WHAT THE TASK ASKS:
Check every line below, and copy those that include "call".

Extracted records:
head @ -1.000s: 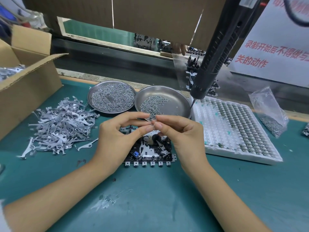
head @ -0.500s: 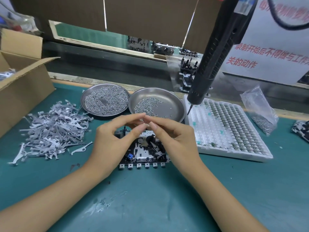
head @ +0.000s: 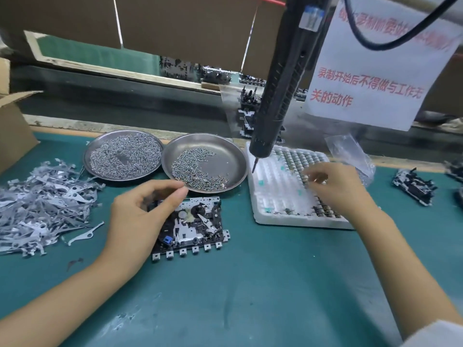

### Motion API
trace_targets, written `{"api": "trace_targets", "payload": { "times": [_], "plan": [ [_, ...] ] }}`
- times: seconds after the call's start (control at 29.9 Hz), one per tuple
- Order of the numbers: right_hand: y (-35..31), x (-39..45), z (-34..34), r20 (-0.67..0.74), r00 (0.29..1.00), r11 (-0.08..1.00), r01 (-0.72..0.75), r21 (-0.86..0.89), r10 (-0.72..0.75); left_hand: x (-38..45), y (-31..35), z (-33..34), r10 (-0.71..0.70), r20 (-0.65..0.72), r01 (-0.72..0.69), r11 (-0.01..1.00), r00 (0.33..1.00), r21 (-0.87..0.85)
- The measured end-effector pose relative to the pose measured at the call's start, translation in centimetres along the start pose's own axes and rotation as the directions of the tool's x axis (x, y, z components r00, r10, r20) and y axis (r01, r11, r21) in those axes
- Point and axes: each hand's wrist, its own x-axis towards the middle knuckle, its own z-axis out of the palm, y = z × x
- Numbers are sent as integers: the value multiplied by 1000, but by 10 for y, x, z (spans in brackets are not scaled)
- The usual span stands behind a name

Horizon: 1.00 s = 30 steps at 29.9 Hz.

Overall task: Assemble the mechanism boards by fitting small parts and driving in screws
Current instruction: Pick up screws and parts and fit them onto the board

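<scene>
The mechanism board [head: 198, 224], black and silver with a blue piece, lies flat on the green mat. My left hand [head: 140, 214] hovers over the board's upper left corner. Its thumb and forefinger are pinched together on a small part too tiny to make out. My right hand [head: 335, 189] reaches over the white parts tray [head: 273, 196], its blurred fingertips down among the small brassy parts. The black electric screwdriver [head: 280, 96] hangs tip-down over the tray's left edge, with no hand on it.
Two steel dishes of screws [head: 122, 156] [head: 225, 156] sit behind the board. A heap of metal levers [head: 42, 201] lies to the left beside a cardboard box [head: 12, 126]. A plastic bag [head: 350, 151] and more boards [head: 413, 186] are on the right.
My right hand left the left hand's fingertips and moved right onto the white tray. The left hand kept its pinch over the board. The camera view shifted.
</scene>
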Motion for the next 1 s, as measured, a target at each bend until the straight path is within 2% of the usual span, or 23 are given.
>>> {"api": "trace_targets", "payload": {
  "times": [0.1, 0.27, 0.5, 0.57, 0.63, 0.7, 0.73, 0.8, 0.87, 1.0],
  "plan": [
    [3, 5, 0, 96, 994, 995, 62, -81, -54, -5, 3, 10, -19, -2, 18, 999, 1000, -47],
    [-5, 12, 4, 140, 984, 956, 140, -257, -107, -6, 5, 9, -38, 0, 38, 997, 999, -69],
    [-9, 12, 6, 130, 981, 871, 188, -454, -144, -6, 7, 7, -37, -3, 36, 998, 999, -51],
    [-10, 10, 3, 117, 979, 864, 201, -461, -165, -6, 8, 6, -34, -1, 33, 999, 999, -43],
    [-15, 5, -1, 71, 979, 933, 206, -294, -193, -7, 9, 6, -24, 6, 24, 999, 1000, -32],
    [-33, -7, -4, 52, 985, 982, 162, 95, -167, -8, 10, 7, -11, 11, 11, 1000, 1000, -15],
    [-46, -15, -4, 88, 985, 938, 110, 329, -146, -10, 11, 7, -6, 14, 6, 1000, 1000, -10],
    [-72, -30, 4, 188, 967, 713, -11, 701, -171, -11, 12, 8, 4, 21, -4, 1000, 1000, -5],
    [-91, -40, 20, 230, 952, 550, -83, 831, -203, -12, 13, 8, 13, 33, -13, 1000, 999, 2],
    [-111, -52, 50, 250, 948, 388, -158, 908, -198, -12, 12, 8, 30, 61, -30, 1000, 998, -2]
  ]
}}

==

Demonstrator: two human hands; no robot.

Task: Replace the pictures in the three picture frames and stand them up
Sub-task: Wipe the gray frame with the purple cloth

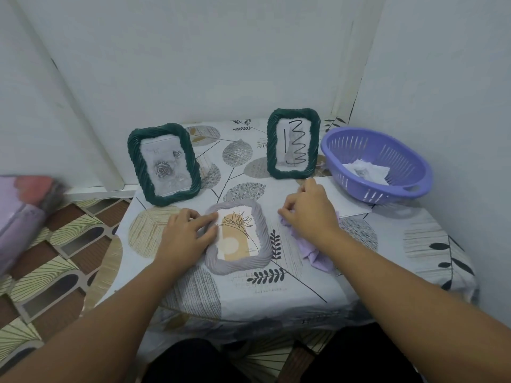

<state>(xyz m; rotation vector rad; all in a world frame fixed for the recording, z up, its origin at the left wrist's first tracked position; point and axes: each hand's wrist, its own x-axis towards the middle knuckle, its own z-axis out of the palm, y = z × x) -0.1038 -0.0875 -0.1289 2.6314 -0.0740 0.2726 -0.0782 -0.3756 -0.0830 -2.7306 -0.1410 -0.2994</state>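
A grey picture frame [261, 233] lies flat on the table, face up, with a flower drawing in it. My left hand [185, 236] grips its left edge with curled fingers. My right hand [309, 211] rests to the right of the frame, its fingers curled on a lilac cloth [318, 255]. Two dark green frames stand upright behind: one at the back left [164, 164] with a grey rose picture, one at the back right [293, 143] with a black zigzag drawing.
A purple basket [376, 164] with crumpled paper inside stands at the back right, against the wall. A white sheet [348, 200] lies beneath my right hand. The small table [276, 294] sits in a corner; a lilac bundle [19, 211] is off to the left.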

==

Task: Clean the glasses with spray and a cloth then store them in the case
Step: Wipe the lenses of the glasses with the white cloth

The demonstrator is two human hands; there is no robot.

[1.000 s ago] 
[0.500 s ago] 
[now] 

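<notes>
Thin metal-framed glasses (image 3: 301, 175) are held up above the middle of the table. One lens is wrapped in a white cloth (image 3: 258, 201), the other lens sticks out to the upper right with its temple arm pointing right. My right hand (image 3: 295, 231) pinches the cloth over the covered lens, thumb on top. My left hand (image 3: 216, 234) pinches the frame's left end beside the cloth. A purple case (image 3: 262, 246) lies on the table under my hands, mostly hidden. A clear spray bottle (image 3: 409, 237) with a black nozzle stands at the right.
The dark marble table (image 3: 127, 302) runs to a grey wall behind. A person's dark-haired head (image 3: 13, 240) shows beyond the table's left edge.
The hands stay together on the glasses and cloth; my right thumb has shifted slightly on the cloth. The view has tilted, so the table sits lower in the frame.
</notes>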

ANSWER BOX:
- times: seconds after the call's start (control at 29.9 Hz), one per tuple
- The measured end-effector pose relative to the pose measured at the call's start, translation in centimetres along the start pose's own axes and rotation as the directions of the tool's x axis (x, y, z components r00, r10, r20) and y axis (r01, r11, r21) in those axes

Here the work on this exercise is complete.